|Home | About | Journals | Submit | Contact Us | Français|
Detecting genomic structural variants from high-throughput sequencing data is a complex and unresolved challenge. We have developed a statistical learning approach, based on Random Forests, which integrates prior knowledge about the characteristics of structural variants and leads to improved discovery in high throughput sequencing data. The implementation of this technique, forestSV, offers high sensitivity and specificity coupled with the flexibility of a data-driven approach.
Structural variants are a major form of genetic variation1,2. The investigation of structural variants has provided key insights into the genetic basis of common human disease3, most notably in neuropsychiatric disorders, where it has been well established that rare and de novo mutations confer significant risk4.
A variety of tools have been developed to detect structural variation using genomic sequence data. Some approaches rely on information gleaned from changes in read depth5,6, while others also include signals from outlier read pairs7,8. Still other methods rely on split-read signals9 (reads that span a breakpoint). Recently, the 1000 Genomes Project undertook a thorough evaluation10 of these and other structural variant detection methods and found that there was wide variability in terms of sensitivity and specificity among the methods. While some of the tested methods were clear leaders (notably GenomeSTRiP7 for its low false discovery rate), no single method produced results with a sensitivity comparable to a careful merging of calls from all the methods.
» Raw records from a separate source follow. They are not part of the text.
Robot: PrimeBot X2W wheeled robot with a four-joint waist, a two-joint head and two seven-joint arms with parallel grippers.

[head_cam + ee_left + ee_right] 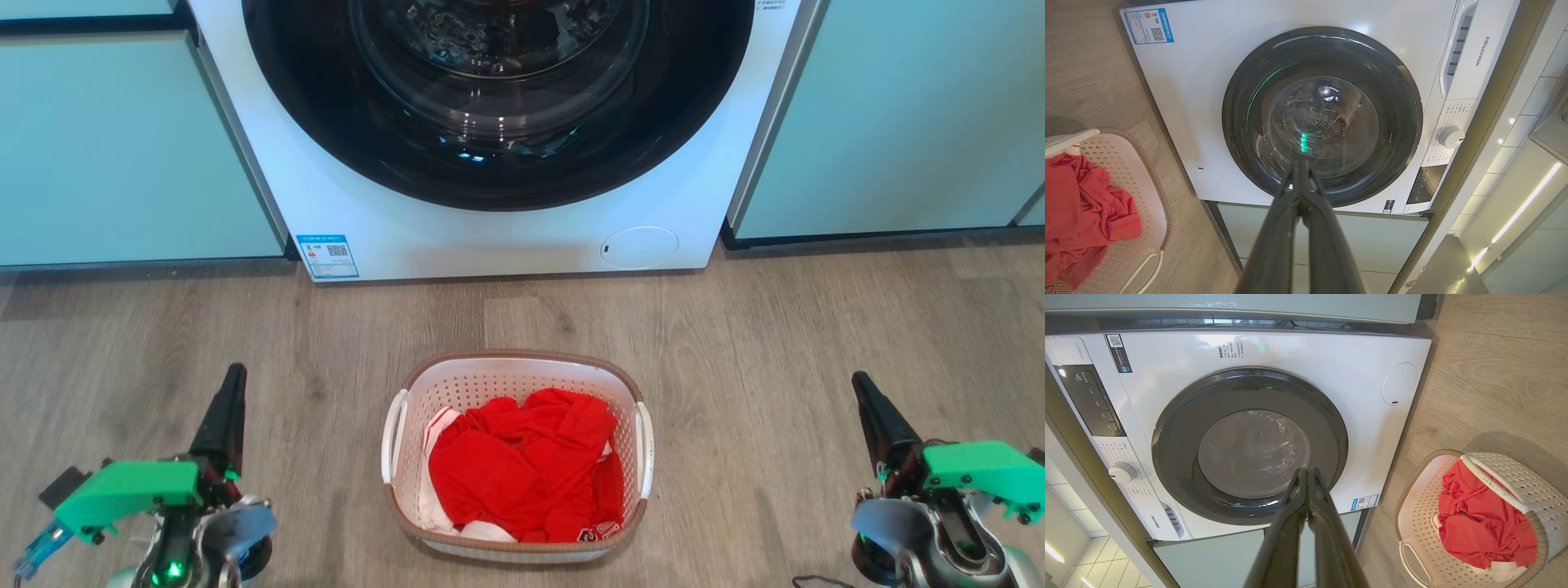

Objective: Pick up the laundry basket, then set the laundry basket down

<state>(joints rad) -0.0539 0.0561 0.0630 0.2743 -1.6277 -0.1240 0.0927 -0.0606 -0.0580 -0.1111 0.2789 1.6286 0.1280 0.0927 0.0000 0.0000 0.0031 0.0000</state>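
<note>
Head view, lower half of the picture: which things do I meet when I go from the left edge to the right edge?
left tool → laundry basket → right tool

The right gripper (1306, 475) holds its long dark fingers (1285, 539) pressed together before the white front-loading washing machine (1290, 351) and its dark round door (1249, 453); well right of the claw, the brown-rimmed white perforated plastic laundry basket (1533, 486) holds crumpled red cloth (1482, 522)
</note>
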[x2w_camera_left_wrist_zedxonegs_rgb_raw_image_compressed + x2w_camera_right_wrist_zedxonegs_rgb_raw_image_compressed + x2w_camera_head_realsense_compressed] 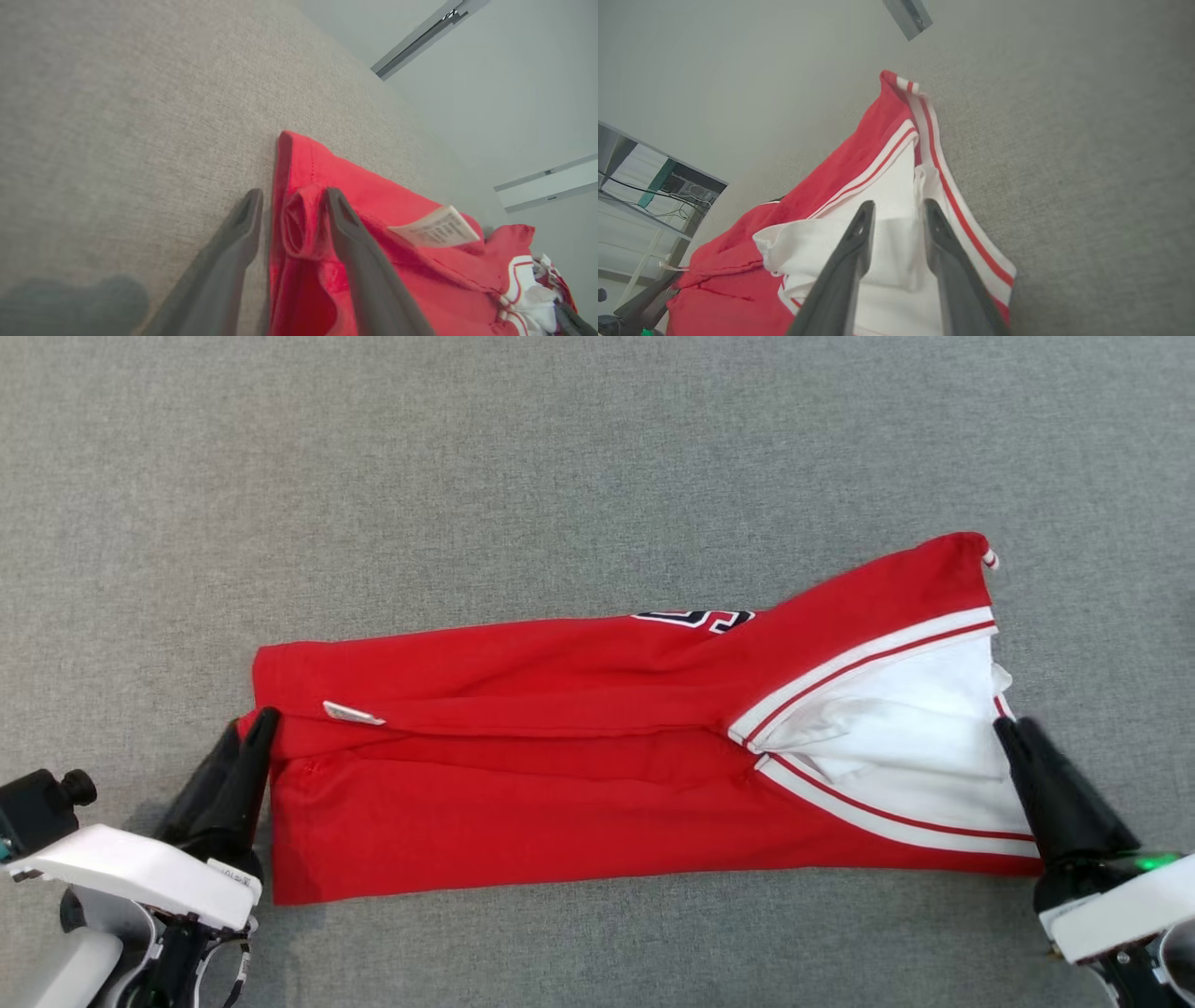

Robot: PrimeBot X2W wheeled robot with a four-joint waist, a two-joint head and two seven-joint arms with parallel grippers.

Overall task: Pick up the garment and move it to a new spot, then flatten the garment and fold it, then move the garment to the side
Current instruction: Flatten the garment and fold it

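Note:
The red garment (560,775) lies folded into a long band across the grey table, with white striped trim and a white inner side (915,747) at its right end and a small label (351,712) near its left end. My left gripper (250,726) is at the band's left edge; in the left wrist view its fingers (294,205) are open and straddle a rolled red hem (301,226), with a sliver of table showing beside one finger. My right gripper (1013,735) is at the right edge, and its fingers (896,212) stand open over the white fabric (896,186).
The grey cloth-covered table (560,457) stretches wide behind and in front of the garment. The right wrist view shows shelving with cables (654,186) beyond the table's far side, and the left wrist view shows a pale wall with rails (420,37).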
The fact that the fusion of structural variant calls from multiple discovery methods yields better results than any single method suggests that existing tools may be individually too narrow in terms of the signals they consider or the methodology they employ. If a single method could effectively capture the collective insight provided by the variety of available tools, it might obviate the need to run all of them and carefully merge the results, saving valuable time and resources.
In this work, we present a first step in this direction by drawing on machine learning ideas to facilitate better structural variant discovery. We used previous studies as a basis for extracting the multidimensional patterns that discriminate calls that validate experimentally from those that do not.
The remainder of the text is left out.